* **Problem to solve**: What lines of the material below hold the string "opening"? Copy them out.

* **Material for this task**:
▼

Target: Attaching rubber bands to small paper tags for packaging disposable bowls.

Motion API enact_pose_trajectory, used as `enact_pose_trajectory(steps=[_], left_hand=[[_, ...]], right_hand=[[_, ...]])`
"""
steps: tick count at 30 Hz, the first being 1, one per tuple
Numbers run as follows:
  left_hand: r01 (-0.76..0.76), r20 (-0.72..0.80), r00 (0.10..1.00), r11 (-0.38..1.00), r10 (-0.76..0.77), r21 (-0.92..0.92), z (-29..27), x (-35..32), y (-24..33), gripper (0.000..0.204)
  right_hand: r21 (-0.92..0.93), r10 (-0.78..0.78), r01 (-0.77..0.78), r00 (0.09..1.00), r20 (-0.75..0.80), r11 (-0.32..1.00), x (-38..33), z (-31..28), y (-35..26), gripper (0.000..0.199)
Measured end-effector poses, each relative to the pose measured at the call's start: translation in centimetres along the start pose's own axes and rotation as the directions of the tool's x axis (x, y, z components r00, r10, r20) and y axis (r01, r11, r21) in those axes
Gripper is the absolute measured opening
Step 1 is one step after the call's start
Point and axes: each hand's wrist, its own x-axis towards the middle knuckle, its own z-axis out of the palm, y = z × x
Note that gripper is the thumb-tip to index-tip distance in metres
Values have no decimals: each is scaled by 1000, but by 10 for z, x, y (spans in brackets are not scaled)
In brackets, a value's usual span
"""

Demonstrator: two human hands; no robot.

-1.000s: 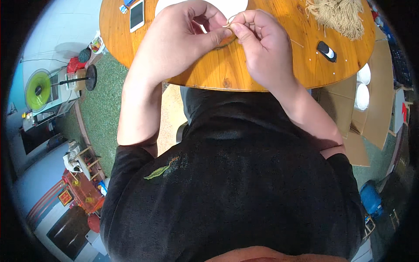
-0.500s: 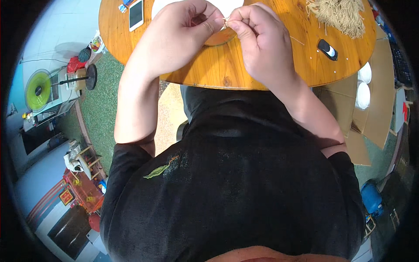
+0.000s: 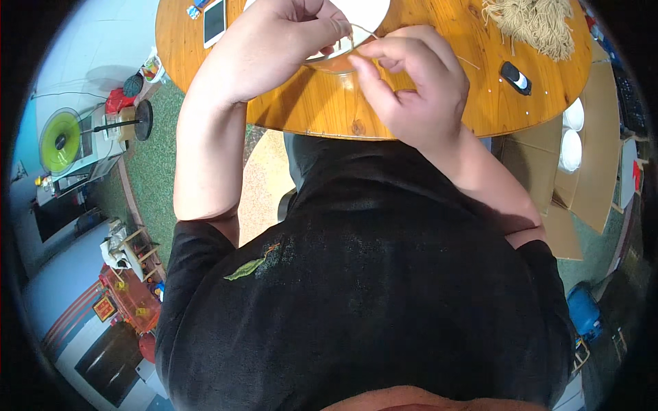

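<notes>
Between thumb and forefinger, my left hand pinches a short piece of tan cord above the wooden table. One strand of the cord reaches toward my right hand, and shorter ends hang below the pinch. My right hand is beside it, with thumb and forefinger spread apart and nothing visible between them. Its other fingers are curled and partly hidden. Under the hands sits a round white dish, much of it covered by my left hand.
A heap of tan cords lies at the table's far right, near a small black-and-white object and scattered white beads. A phone rests at the far left. Cardboard and white bowls are beyond the right edge. A green fan stands left.
My right thumb and forefinger have parted and come away from the cord, moving slightly down. My left hand keeps its pinch and has shifted a little left. More of the white dish shows.
</notes>
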Motion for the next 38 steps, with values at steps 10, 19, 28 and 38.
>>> enact_pose_trajectory(steps=[10,19,28,38], left_hand=[[-14,-22,1000,997,16,73,5,1,6,8],[-29,-40,999,999,30,28,6,2,7,7],[-30,-177,979,935,98,354,22,-9,22,14],[-189,-214,919,847,331,496,34,-11,7,15]], right_hand=[[3,253,-253,967,22,967,5,4,-16,13],[-30,135,-135,991,10,990,11,7,-14,12],[184,219,-233,971,95,955,-13,3,-12,16],[295,107,-145,984,141,944,-21,2,2,14]])
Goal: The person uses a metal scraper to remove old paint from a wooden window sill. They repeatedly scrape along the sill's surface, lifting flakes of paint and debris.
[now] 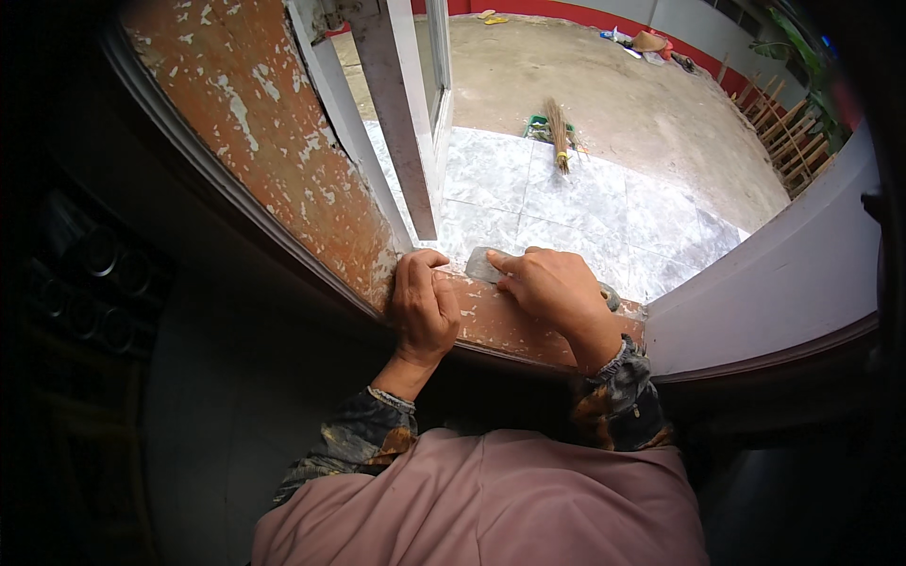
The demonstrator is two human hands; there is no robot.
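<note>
My right hand (557, 292) is closed around a putty knife, its index finger stretched along the blade. The knife's broad grey blade (483, 265) points left and lies low over the far edge of the window sill (510, 325). Past the hand, the rounded dark handle end (611, 298) sticks out. At the sill's left corner my left hand (425, 307) rests with its fingers curled over the sill, beside the frame post. The sill's brown surface carries patches of pale, flaked paint. The fingertips of the left hand are partly hidden.
A brown frame post (255, 123) with chipped paint rises at the left. Next to it stands a pale open window sash (401, 104). A white frame side (755, 283) bounds the right. Outside, a stick broom (557, 132) lies by a green dustpan (538, 127) on tiles (481, 170).
</note>
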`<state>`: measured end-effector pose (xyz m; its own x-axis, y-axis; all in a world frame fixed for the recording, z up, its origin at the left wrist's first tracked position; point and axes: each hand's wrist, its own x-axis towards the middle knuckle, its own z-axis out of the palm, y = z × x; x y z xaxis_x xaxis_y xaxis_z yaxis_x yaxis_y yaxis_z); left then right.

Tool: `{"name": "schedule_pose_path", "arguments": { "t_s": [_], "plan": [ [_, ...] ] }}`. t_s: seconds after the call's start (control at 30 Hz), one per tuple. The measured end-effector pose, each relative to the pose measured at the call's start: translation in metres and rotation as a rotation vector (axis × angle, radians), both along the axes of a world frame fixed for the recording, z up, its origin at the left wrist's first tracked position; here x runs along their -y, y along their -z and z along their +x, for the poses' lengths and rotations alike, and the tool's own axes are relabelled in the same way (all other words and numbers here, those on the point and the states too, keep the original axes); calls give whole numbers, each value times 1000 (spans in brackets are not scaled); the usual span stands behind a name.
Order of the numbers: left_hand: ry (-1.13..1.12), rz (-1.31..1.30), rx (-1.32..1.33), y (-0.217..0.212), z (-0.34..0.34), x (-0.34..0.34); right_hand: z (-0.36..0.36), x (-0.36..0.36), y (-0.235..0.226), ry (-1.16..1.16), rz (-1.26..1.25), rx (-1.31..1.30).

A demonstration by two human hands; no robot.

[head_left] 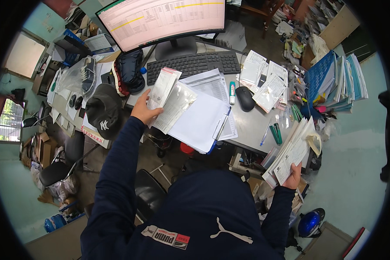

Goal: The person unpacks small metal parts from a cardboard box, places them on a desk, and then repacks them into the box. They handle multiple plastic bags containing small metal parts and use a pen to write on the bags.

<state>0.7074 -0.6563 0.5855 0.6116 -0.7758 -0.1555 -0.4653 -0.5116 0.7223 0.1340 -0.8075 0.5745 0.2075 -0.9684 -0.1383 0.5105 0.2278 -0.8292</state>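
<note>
My left hand (147, 111) grips a small bundle of printed cards (162, 89), thumb on top. Partly under the bundle lies a printed card in a clear plastic sleeve (177, 106); I cannot tell if the hand holds it too. Beneath them, a clipboard with white paper (198, 118) rests at the desk's front edge, over printed sheets (210, 82). On the far right, my right hand (294, 175) is closed round a thick stack of printed cards and papers (287, 158), fanned at the top. Its fingers are partly hidden behind the stack.
A monitor (160, 21) and black keyboard (193, 65) stand at the back. Right of the clipboard are a mouse (245, 99), a correction-fluid tube (232, 93), more sleeved cards (268, 91) and green markers (276, 133). A dark cap (103, 110) and shoes (130, 71) sit left.
</note>
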Motion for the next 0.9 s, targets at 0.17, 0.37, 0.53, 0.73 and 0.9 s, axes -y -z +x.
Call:
{"name": "schedule_pose_path", "arguments": {
  "t_s": [0.17, 0.37, 0.53, 0.73, 0.9],
  "plan": [
    [-18, 38, 128, -5, 9, -3, 0, 3, 0, 5, -9, -36],
    [-15, 164, 364, 0, 14, 2, -8, 5, 7, 8, 21, -12],
    [8, 201, 393, 6, 11, 9, -17, -2, 16, 32, 102, 17],
    [15, 80, 722, 19, -8, 20, -24, -11, 31, 115, 142, 40],
    [205, -271, 42, 33, -126, 59, -14, -18, 33, 105, 173, 49]
  ]
}}
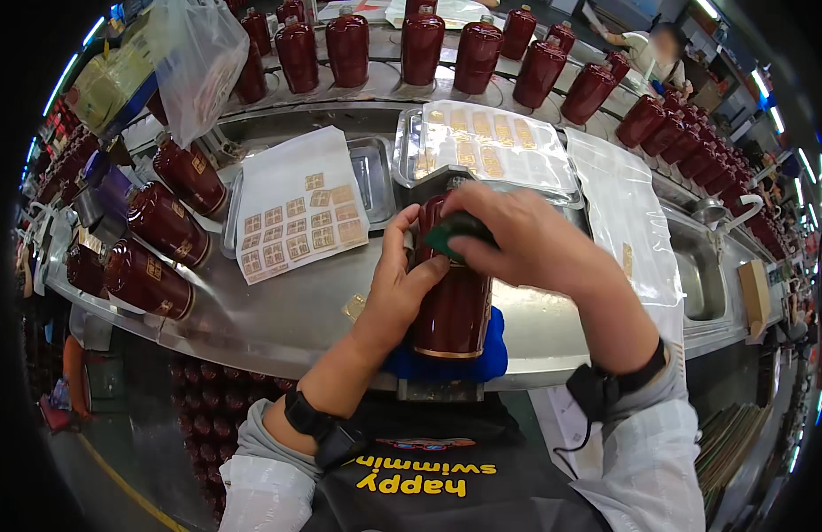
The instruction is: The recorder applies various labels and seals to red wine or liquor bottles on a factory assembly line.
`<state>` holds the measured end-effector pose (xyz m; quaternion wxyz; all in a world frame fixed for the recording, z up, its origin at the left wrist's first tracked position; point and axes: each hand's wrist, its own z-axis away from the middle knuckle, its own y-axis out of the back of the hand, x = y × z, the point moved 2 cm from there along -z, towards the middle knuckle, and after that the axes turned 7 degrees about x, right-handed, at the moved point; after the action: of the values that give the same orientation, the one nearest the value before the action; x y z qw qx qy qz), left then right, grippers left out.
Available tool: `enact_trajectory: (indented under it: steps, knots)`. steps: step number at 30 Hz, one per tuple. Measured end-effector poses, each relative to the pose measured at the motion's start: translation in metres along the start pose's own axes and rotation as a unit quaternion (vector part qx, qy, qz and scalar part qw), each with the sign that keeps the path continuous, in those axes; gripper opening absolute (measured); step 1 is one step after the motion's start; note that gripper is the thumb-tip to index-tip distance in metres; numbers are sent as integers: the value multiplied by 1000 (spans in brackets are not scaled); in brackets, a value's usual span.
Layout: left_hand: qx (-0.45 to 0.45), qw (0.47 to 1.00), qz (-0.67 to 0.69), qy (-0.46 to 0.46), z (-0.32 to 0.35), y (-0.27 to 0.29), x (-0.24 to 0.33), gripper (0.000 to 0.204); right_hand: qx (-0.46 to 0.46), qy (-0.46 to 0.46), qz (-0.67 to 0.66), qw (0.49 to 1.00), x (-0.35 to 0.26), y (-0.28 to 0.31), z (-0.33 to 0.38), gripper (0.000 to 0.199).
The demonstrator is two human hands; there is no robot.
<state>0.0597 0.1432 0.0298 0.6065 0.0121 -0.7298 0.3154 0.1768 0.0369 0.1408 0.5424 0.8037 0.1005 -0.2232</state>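
A glossy dark red bottle (453,310) with a gold band at its base leans on a blue cloth (493,344) at the counter's near edge. Its base points toward me. My left hand (396,291) grips the bottle's left side, thumb across its front. In my right hand (526,232) is a dark green pad-like piece (454,232), pressed against the bottle's upper front. That hand and the piece cover the surface beneath. To the left, a white sheet (276,177) bears rows of small gold square labels. One loose gold label (353,307) lies near my left wrist.
Several red bottles (167,222) stand at the left, and more (420,53) line the far belt. A metal tray (373,173) sits under the label sheet; another holds a plastic-covered gold-label sheet (544,160). At right are a sink (699,275) and a co-worker (650,58).
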Motion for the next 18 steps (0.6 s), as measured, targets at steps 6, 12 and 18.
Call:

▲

* **Solution to the problem**:
Gripper is the absolute measured opening
Available tool: `enact_trajectory: (indented under it: steps, knots)`. steps: step number at 30 Hz, one per tuple. Measured end-effector poses, each relative to the pose measured at the motion's start: translation in metres along the start pose's own axes and rotation as a unit quaternion (vector part qx, qy, qz and scalar part qw), each with the sign that keeps the path continuous, in those axes; gripper opening absolute (measured); step 1 is one step after the motion's start; note that gripper is the thumb-tip to index-tip distance in metres; numbers are sent as integers: the value multiplied by 1000 (spans in brackets are not scaled); in brackets, a value's usual span.

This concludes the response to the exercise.